El compromiso implica actuar con todo el corazón por una causa, zambullirse en ella, pero sin la dependencia del resultado para la propia felicidad. El apego, en cambio, implica que la propia felicidad está condicionada al éxito de esa causa o al cumplimiento de ciertas expectativas. Con el desapego, uno hace lo que puede y el resultado queda en manos de la vida, de Dios, del destino.
¿Ayuda el bagaje cultural a comprender estas verdades?
De Mello es enfático: no. Lo que se necesita es sentido común e inteligencia, que no tienen que ver con la erudición o los estudios formales. A menudo, las personas "cultas" carecen de inteligencia práctica para manejar sus vidas o relaciones. La verdadera sabiduría se adquiere cuestionando, dudando, "seccionando, raspando, frotando, fundiendo" la información, en lugar de aceptarla ciegamente.
¿Cómo se manejan situaciones de abuso físico con desapego?

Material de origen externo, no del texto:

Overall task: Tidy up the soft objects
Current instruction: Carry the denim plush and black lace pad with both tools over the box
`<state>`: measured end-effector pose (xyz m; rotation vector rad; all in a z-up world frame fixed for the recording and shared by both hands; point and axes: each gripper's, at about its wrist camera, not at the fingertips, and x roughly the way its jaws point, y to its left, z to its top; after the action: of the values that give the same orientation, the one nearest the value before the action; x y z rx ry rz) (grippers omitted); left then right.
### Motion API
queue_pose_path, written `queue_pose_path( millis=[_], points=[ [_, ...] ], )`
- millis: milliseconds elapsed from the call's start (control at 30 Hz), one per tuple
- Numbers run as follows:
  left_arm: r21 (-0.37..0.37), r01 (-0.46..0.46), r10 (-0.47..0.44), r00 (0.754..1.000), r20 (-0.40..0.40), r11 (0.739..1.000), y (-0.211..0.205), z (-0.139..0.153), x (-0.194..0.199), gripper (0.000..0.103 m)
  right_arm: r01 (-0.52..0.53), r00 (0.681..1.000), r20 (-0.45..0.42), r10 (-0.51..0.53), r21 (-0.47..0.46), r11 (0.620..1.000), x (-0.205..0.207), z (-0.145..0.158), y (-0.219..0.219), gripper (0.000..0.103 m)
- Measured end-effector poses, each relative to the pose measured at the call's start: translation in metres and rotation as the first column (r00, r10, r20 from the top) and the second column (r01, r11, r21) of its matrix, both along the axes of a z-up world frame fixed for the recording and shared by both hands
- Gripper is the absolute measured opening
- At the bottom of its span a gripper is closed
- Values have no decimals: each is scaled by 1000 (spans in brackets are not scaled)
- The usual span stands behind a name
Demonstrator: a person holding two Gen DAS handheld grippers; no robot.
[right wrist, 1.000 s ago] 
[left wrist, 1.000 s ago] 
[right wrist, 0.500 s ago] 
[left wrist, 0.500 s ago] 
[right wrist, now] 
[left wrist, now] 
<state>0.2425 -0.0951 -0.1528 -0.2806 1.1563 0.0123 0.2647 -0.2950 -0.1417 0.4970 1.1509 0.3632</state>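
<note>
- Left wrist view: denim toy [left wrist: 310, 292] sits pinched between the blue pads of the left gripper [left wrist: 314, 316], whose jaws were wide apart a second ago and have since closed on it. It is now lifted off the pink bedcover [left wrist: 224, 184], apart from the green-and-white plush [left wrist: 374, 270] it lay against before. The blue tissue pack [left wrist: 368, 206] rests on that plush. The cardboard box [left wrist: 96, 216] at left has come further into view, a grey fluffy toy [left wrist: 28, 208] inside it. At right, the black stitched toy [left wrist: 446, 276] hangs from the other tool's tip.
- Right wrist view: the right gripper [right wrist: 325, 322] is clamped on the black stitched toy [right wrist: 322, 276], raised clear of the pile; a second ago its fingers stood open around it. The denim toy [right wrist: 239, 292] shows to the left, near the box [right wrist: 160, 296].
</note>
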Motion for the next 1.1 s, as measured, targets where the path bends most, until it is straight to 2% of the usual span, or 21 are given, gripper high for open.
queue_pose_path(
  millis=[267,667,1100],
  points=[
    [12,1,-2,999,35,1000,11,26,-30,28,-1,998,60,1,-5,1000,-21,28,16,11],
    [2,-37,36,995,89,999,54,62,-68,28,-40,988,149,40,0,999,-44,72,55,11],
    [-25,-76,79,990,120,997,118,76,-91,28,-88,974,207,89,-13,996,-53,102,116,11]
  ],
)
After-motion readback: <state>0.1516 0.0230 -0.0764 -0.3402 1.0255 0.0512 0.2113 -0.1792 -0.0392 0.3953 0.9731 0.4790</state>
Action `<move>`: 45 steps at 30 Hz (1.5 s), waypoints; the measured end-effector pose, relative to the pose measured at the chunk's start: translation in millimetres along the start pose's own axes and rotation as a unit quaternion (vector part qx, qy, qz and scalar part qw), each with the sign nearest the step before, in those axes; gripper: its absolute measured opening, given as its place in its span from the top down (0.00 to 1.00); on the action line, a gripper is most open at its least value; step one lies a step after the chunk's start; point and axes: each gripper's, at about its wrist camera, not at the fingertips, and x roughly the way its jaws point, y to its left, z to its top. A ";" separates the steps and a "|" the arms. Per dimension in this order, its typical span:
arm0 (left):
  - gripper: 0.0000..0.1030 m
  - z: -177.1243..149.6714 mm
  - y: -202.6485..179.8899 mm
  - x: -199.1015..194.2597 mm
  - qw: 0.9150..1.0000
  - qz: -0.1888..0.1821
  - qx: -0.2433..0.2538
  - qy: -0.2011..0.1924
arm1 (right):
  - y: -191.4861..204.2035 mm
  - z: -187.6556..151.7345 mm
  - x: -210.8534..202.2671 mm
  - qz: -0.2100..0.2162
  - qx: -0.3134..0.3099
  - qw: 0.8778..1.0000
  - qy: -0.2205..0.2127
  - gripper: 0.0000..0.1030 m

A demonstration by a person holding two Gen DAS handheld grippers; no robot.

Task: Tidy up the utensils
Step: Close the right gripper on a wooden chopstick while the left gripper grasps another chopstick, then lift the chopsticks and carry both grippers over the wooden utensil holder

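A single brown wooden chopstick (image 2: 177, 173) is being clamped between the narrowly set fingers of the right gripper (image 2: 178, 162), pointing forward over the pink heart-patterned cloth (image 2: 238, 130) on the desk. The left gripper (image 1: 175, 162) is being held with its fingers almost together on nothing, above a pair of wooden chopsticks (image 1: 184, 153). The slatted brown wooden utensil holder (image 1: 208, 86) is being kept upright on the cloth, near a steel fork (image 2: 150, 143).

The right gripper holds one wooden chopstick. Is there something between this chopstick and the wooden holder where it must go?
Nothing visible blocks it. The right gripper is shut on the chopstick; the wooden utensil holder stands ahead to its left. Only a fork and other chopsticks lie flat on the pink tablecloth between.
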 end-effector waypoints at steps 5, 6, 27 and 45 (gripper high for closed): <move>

No es fácil, pero es posible. Comprender que la perturbación no viene del abuso en sí, sino de la programación interna para reaccionar así, permite comenzar a tomar distancia. No significa que no se deba identificar el mal o tomar medidas, sino que estas acciones se realizan desde un lugar de paz y claridad, no desde la perturbación o el auto-castigo. El desapego no es pasividad, sino una forma más efectiva de enfrentar la realidad.
¿Es la verdadera felicidad un anhelo de Dios o un proceso humano?
De Mello sugiere que ansiar a Dios como una entidad concebible o persona, a menudo, lleva a crear imágenes y apegos a esas imágenes, no a la verdadera liberación. La "gracia de Cristo" o la "liberación" pueden manifestarse como una comprensión más profunda de la realidad y de uno mismo. La tarea es la auto-observación, el autoconocimiento, la autocomprensión, la autoliberación, lo cual conduce a una mejor comprensión de lo que es Dios, "más allá del entendimiento".
Si la programación es responsable, ¿cómo no culparla?
No se debe culpar la programación, sino comprenderla. Culparla sería eludir la responsabilidad. La madurez implica aceptar la responsabilidad con inteligencia: reconocer que la perturbación se origina en la programación, no en la realidad ni en uno mismo de forma deliberada. Al comprender esto, la perturbación se disipa por sí sola, permitiendo una paz perfecta y una mayor capacidad para enfrentar la vida.
En resumen, los libros son más que meros objetos; son herramientas poderosas para la libertad personal y el autoconocimiento. Nos invitan a cuestionar nuestras creencias, a desmantelar nuestra programación y a encontrar la fuente inagotable de felicidad que reside en nuestro interior. Al leer con una mente abierta y un corazón dispuesto, podemos, como Anthony de Mello, redescubrir la vida y aprender a disfrutar de cada minuto, liberados de las cadenas del apego y el sufrimiento.